There is insufficient evidence to support vertical transmission as samples from neonates born to SARS-CoV-2-positive mothers have been negative [38,39,40,41]. Moreover, no viral RNA has been detected from the vaginal environment of 35 female patients, suggesting a lack of evidence for sexual transmission of SARS-CoV-2 [42].

Susceptible Populations

With the increasing number of COVID-19 cases, all individuals have a theoretical risk of contact with virus carriers [33]. Major risk factors for developing severe infection include old people and the presence of comorbidities or underlying diseases, such as hypertension, diabetes, and cardiovascular disease [4, 20, 43]. A study of 1524 cancer patients showed that they had a twofold increased risk of COVID-19 than the general population [44]. Other high-risk populations include those who are immunosuppressed due to primary or acquired immunodeficiency syndromes or those who are iatrogenically immunosuppressed.

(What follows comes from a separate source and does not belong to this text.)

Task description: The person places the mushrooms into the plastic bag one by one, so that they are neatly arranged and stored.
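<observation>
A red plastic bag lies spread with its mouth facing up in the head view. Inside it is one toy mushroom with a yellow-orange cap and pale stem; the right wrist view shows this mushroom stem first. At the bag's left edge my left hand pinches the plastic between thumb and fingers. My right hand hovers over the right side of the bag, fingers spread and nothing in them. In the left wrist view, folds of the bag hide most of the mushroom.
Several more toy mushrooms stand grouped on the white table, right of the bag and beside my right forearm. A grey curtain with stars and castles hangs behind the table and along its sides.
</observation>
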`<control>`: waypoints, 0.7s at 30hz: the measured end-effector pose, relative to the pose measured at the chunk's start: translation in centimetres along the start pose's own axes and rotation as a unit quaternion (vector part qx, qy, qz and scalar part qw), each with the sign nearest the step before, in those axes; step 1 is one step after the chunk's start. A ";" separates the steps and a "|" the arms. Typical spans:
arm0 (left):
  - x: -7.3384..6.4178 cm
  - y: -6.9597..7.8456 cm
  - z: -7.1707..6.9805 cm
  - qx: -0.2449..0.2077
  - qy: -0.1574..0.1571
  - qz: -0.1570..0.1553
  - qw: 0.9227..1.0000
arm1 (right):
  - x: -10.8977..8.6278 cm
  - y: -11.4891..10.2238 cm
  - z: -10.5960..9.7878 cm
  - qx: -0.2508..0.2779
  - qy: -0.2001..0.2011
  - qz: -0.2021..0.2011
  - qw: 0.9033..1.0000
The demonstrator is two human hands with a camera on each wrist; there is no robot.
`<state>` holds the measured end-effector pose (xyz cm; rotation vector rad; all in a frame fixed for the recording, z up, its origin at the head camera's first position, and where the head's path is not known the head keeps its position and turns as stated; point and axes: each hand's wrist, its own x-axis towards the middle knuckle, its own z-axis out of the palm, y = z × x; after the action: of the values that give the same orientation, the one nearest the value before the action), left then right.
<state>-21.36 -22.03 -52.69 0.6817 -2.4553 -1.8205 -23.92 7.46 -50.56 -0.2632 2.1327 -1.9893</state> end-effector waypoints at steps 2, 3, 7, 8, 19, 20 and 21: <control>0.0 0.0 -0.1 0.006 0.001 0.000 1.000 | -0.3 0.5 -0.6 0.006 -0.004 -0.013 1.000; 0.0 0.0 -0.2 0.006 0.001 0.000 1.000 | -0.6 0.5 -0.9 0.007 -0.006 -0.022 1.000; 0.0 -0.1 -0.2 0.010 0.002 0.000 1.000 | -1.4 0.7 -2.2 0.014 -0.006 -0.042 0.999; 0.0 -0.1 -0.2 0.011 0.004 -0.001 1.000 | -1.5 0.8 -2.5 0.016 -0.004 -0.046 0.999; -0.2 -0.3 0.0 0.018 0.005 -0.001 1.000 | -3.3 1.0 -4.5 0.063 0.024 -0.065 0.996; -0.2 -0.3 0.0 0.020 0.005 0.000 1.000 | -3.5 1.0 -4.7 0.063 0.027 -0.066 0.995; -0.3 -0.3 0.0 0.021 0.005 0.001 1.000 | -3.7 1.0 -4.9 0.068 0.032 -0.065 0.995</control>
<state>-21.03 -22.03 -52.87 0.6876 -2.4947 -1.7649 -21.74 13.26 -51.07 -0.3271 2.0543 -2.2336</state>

Pregnant women can develop COVID-19 infection [38,39,40,41]. The data on children suggests that the disease in children is less severe. In a study of 55,924 patients with COVID-19, children under the age of 18 years comprised 2.4%. Of these, 2.5% had severe disease, and 0.2% were categorized as critically ill [20]. It is estimated that in China, there have been fewer than 10 deaths among individuals under the age of 30 so far [43]. Intriguingly, the pediatric patients were found through tracking close contacts of infected individuals and were not found in turn to transmit the virus to adults [20]. Healthcare personnel are at a high risk of being infected. In one study, 29% of 139 hospitalized patients were medical workers [45].

Clinical Manifestations

  1. a)

    General information—according to reports from China’s CDC, 51.4% (22,981/44,672) were male and 86.6% were aged 30–79 years [43]. The mean incubation period was 5–6 days, with a range of 1 to 14 days. The median age was 51 years (range 2 days to 100 years, interquartile range between 39 and 63 years of age) [20].

  2. b)

    Symptoms—the observed symptoms of COVID-19 were generally non-specific, including fever, dry cough, fatigue, and sputum production. Some patients complained of sore throat, headache, myalgia, arthralgia, diarrhea, nasal congestion, or runny nose. In severe cases, COVID-19 presents with pneumonia, dyspnea, and/or hypoxemia occurred more than 1 week after the initial infection. Fever was the most common symptom (91.7%, 411/448), followed by cough (67.2%, 301/448), fatigue (52.5%, 235/448), dyspnea (45.1%, 178/395), sputum production (36.1%, 103/285), anorexia (29.3%, 39/133), myalgia or arthralgia (22.2%, 71/320), chills (18.2%, 37/203), sore throat (15.3%, 40/261), and headache (11.6%, 39/337). The clinical manifestations of the 448 pooled severe cases are summarized in Table 1 [4, 11, 45,46,47,48,49,50,51,52].

  3. c)

    Severity—China’s CDC has reported 44,672 cases, with 80.9% being mild or moderate cases, 13.8% severe cases, and 4.7% critical cases. The overall case-fatality rate was 2.3% and 81% of the deaths occurred in patients over 60 years of age. The mortality rate of critical cases was 49% [43].

  4. d)

    Comorbidities—COVID-19 patients with comorbidities showed higher mortality. In Guan’s study, 25.1% (399/1590) of the confirmed cases reported having at least one comorbidity. The most common comorbidities included hypertension (16.9%), diabetes (8.2%), and cardiovascular diseases (3.7%) [53]. In another study, hypertension (39.7%), cardiovascular diseases (22.7%), and diabetes (19.7%) were the most common underlying diseases among 1023 deaths [43].

  5. e)

    Complications—critical cases may progress rapidly to acute respiratory distress syndrome (ARDS), septic shock, metabolic acidosis, coagulation dysfunction, and even death. Among the 448 severe cases, complications were reported in 274 patients [4, 11, 45, 48]. The most common complication was pneumonia (76%, 171/225), followed by ARDS (34.7%, 95/274), acute cardiac injury (23.8%, 24/101), septic shock (11.3%, 25/222), and acute kidney injury (9.5%, 26/274).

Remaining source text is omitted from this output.